To do:
Go line by line through the records below. Copy whichever lines contain the string "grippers".

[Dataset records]
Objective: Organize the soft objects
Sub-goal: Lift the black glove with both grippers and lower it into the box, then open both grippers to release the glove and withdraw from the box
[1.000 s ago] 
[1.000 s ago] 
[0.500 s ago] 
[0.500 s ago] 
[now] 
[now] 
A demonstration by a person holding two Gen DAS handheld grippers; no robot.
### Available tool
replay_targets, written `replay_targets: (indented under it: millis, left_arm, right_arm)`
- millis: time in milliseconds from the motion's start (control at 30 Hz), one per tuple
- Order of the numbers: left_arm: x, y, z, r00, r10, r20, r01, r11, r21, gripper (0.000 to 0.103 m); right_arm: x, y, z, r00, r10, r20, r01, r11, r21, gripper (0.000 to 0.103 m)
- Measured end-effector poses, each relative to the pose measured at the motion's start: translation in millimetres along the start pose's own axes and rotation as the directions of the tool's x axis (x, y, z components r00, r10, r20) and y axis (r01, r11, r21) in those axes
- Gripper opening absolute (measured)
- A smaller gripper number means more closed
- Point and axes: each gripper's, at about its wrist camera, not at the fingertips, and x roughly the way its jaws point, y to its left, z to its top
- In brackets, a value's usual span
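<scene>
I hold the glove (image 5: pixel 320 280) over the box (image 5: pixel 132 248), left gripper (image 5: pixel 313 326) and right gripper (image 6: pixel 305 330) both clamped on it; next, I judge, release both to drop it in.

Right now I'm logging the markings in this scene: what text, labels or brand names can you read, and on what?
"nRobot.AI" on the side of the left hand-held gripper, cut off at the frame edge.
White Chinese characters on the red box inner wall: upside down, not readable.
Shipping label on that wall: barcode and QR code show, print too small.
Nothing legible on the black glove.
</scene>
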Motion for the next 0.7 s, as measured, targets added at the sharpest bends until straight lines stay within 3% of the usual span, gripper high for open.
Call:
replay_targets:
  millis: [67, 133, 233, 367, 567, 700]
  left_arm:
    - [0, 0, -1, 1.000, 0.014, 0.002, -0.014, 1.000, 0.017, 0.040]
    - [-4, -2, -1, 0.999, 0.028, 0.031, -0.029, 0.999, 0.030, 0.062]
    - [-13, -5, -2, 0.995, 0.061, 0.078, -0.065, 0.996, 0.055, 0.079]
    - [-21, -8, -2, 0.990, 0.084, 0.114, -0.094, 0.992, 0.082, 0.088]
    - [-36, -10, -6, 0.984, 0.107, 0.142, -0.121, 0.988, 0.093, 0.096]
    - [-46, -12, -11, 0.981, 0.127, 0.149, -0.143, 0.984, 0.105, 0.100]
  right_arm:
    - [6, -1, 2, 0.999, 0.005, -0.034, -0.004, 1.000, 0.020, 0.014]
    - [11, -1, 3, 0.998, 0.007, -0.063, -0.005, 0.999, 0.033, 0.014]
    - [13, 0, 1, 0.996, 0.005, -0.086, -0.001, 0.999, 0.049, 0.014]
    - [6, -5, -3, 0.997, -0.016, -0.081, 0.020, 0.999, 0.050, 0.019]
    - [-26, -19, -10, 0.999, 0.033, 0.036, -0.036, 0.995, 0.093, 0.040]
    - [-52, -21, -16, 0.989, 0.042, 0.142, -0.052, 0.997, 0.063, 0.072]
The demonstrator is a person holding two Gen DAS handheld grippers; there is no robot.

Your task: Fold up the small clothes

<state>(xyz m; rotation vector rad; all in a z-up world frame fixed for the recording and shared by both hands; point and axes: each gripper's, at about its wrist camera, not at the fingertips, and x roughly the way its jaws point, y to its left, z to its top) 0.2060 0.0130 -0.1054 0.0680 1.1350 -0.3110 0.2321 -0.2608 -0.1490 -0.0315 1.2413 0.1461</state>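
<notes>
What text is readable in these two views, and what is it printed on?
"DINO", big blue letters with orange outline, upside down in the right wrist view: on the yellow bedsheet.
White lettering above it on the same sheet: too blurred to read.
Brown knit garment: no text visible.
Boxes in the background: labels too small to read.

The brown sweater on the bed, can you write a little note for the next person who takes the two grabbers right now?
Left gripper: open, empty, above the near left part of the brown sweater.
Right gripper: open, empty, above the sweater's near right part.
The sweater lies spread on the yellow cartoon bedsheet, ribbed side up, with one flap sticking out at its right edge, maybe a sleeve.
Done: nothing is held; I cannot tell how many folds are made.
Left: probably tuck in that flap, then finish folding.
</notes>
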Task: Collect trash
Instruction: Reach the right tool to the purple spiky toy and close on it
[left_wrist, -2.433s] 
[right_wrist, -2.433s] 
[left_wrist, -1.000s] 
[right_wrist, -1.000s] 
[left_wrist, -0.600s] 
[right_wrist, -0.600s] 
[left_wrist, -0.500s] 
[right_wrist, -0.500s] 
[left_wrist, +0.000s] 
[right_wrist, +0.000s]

Reply:
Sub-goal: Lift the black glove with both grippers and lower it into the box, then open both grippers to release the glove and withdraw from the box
A demonstration by a person holding two Gen DAS handheld grippers; no robot.
The demonstrator is a person holding two Gen DAS handheld grippers; there is no robot.

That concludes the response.